Detailed Description
The invention is further illustrated in the following drawings and specific examples, which are not intended to limit the invention in any way. Unless specifically stated otherwise, the reagents, methods and apparatus employed in the present invention are those conventional in the art.
Reagents and materials used in the following examples are commercially available unless otherwise specified.
The following table shows the primers and sequences used in the examples of the present invention.

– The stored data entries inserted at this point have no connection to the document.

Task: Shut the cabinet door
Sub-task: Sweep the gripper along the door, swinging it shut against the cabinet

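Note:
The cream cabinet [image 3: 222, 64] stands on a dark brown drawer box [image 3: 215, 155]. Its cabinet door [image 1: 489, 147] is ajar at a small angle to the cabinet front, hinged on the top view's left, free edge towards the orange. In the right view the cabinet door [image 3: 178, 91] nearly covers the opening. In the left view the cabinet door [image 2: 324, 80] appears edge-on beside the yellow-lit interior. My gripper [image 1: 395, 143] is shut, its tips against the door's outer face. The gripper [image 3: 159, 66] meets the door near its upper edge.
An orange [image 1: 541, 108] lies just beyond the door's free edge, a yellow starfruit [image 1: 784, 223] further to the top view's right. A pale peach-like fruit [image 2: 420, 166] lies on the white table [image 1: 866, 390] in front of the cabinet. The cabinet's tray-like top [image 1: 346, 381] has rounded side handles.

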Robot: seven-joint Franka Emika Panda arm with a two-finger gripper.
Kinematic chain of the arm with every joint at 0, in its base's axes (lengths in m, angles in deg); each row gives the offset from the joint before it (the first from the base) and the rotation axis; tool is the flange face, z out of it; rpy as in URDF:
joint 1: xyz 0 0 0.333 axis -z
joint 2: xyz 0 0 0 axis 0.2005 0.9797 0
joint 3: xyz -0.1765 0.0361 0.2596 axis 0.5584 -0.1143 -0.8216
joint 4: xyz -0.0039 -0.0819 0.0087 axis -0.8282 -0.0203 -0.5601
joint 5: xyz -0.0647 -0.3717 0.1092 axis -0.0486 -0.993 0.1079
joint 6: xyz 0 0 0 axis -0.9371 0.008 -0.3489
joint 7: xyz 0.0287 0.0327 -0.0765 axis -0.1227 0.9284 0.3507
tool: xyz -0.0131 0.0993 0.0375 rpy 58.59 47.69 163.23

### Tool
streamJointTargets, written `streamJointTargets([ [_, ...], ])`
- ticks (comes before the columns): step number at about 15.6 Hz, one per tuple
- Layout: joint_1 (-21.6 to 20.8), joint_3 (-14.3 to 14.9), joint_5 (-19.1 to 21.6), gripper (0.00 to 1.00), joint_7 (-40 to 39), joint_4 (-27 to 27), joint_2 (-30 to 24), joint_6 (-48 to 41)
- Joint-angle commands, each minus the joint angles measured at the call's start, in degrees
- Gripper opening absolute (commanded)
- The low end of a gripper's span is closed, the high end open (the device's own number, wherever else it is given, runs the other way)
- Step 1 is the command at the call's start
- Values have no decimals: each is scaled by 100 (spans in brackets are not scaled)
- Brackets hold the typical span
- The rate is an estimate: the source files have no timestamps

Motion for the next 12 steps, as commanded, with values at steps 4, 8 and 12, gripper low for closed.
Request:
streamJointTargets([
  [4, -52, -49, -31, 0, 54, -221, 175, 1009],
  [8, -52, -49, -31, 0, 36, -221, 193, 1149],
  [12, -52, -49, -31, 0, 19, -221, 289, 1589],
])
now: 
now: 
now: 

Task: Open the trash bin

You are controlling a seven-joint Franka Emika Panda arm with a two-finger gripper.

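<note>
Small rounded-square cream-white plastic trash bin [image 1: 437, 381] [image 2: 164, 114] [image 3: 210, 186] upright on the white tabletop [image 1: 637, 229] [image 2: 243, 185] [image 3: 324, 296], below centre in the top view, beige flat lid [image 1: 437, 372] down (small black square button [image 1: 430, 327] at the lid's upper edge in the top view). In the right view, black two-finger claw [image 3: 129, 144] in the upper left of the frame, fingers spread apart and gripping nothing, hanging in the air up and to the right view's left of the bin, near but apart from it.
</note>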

EXAMPLE 1 cloning and analysis of the Rice Stem, stem tip and spike promoter Pssi
In the study of the invention, in order to isolate and clone Rice stems, stem tips and spikelets Jiang Biaoda promoters, a protein coding gene OsSRABB (LOC_Os11g 05290) containing an alpha/beta barrel domain of stress reaction in Rice is found to be highly expressed in Rice stems, stem tip meristems and spikelets by analyzing public databases of Rice eFP Browser (https:// bar.utoronto.ca /), rice XPro (http:// ricxpro.dna.afrc.go.jp /) and CREP (http:// crep.ncpgr.cn /), and is not expressed in calli, and a schematic diagram showing the relative expression level of OsSRABB compared with OsUFC1 is shown in a cartoon diagram; and in the heat map and the histogram, the expression level of OsSRABB in various tissues at different development stages shows that the OsSRABB can be a stem, a stem tip (containing meristem) and a spikelet strong expression gene by using a standardized signal (log 2) and a raw signal (Cy 3).
To further confirm the expression pattern of ossrobb, calli, roots, stems, leaves, leaf sheaths, stem tips, spikelets, glumes, anthers and pistils of rice (chinese 11) plants at different developmental stages were extracted and reverse transcribed into cDNA. The expression of OsSRABB gene (SRABB RT-F and SRABB RT-R primers) was detected by qRT-PCR, and rice OsUFC1 was used as an internal reference gene (UFC 1 RT-F and UFC1 RT-R primers).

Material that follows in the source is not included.